- Court: General Court
- Full case name: Google LLC and Alphabet, Inc. v European Commission
- Decided: 14 September 2022
- Citation: (2022) T-604/18
- ECLI: ECLI:EU:T:2022:541

Case history
- Prior action: Commission Decision of 18 July 2018, C(2018) 4761 final
- Appealed to: European Court of Justice

Ruling
- Commission's decision largely upheld, fine partially annulled

Keywords
- competition, abuse of dominant position, product bundles, exclusivity payments

= Google LLC v Commission =

Google and Alphabet v Commission (2022; T-604/18), commonly referred to as the Google Android case, is a European Union competition law case concerning the conducts of Google relating to the Android operating system. Google was accused of abusing its dominant position in the mobile operating system and Android app store markets by tying its own applications to the licensing of the Google Play Store.

==Context==
Android is an operating system designed primarily for mobile devices, such as smartphones and tablet computers. The core Android software is developed by Google and made available as open-source software through the Android Open Source Project (AOSP). Unlike operating systems such as iOS or BlackBerry OS that were available only on the developer's own hardware, Android is available for multiple device manufacturers. The first Android smartphones were commercially released in 2008, and by 2013, Android has gained almost 80 percent of the worldwide market share for smartphone operating systems.

While the open-source licence of AOSP allows hardware manufacturers to create a non-Google version of Android (a "fork") from the core software (for example, Amazon Fire OS), most Android-based devices sold outside of mainland China use Google's version and also incorporate Google's proprietary components that need to be licensed from Google. Such components include the Google Play app store and other Google's own applications (Google Mobile Services), as well as the application programming interface for maps and push notifications. Device manufacturers who joined the Google-led Open Handset Alliance had to sign a "non-fragmentation agreement", prohibiting them from shipping devices with a non-Google Android fork.

Google's licensing requirements were also investigated by competition authorities in other jurisdictions outside the EU. Following a complaint from a competing search engine Yandex, Russia's Federal Antimonopoly Service issued a decision in September 2015 that Google violated the competition law by distributing the Google Play app store only as part of the Google Mobile Services suite and requiring manufacturers to set Google as the default search engine.

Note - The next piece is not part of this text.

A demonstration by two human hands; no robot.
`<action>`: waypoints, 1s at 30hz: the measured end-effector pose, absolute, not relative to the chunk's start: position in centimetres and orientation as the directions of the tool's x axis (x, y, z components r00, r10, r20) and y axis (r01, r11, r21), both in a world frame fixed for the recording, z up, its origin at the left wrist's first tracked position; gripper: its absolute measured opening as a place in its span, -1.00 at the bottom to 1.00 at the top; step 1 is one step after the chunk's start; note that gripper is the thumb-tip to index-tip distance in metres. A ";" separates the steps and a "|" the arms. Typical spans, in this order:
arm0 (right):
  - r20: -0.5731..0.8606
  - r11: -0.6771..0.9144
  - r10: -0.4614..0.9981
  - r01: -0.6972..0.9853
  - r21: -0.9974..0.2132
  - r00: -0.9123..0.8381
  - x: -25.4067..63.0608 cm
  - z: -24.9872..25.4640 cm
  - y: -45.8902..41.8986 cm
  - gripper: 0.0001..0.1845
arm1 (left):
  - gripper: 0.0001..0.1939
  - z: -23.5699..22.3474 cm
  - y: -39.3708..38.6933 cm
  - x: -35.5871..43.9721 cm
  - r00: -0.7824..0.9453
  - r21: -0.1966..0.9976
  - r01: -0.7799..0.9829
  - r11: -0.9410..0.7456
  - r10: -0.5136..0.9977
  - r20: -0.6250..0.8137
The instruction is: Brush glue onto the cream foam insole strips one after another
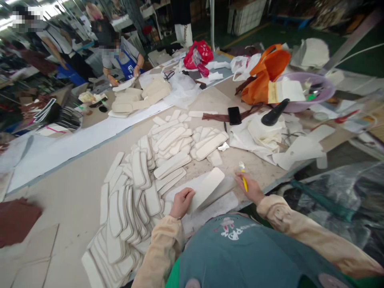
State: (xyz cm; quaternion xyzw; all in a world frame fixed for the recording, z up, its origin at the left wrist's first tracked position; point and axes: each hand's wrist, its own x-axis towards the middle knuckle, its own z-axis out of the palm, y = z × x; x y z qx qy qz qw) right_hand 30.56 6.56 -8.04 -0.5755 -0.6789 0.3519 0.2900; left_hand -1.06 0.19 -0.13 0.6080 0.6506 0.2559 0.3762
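My left hand [181, 202] is closed on the near end of a long cream insole-shaped piece [207, 186], which it holds tilted above the table. My right hand [251, 188] grips a small yellow-handled brush [244, 180] with a whitish tip, just to the right of that piece. A flat whitish sheet [214, 208] lies under both hands. To the left spreads a large fanned heap of similar cream pieces [132, 200], and more are stacked beyond [180, 140].
A black phone [234, 115], white cloth [264, 136], an orange bag [265, 74] and a purple basin [312, 94] sit at the far right. Across the table a person in a blue apron [123, 60] handles cream pieces. The table edge [279, 180] runs right of my hand.
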 end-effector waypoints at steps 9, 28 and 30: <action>-0.160 -0.126 0.973 0.200 -0.972 -0.165 29.8 -2.0 5.3 -0.68 | -0.71 -1.4 -0.3 3.8 0.061 0.869 0.448 0.212 0.962 -0.266; 0.009 0.239 0.946 0.679 -0.694 -0.324 31.3 -6.4 7.2 -0.71 | -0.71 -8.3 -4.5 3.3 -0.586 0.756 0.147 0.638 0.672 -0.453; 0.053 0.300 0.934 0.695 -0.653 -0.354 30.9 -6.7 7.9 -0.71 | -0.72 -8.5 -4.1 3.3 -0.605 0.724 0.217 0.655 0.672 -0.427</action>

==Commission's proceeding against Google==
The European Commission's actions to investigate Google's approach to the Android operating system was predicated on several complaints it had received. The first complaint was lodged by FairSearch. FairSearch was established in 2010 as a coalition of travel-related web companies including Expedia and TripAdvisor to try to fight against Google's proposed acquisition of ITA, which had developed airfare search software. The group shifted towards becoming more of a Google watchdog group, looking at all instances of Google's activities which they considered were potentially anti-competition. Companies like Microsoft, Nokia, and Oracle joined the group to support this broader effort. Prior to their attention to the Android system, FairSearch issued complaints to the EC over how Google's search engines would preferentially weigh results from Google's own services or its partners over others, as part of antitrust investigations conducted by the EU since 2010. On 25 March 2013, the European branch of FairSearch filed a formal complaint to the EU, who were still investigating Google from previous complaints, citing that Google's practices with Android violated various EU's antitrust laws. The complaint identified that Google required any original equipment manufacturer (OEM) wanting to install Google's suite of Android apps, including access to the Google Play Store, had to license the entire suite and feature them predominately on the mobile device.

A second complaint was filed by Aptoide on 16 June 2014, an alternative marketplace for Android apps. Aptoide asserted that Google's approach to Android made it difficult for alternatives to the Google Play store to be installed, and that some of the components that were once part of Google's Android Open Source Project were moved into the Google Mobile Services suite, including Gmail, Google Maps, and the Play Store. Further complaints were lodged by Yandex and Disconnect Inc. in April and June 2015.

The European Commission announced in April 2015 that it initiated a formal antitrust proceeding against Google in relation to the Android operating system. In July 2018, the Commission imposed a €4.34 billion fine on Google for abusing its dominance according to the Article 102 of the Treaty on the Functioning of the European Union. In the decision, the Commission considered the following conducts anti-competitive:
- Google required device manufacturers to pre-install Google Search and Google Chrome browser applications in order to license Google Play Store.
- Google paid manufacturers and network operators to exclusively pre-install the Google Search application on the devices.
- Google prevented device manufacturers who wish to license Google's applications from selling devices that use a competing forked version of Android.

==Judgment==
===General Court===
In October 2018, Google challenged the Commission's decision before the General Court. In September 2022, the Court upheld the Commission's decision overall, although the fine was reduced to €4.125 billion.

In July 2026, the European Court of Justice upheld the decision of the General Court, dismissing the appeal by Google and Alphabet.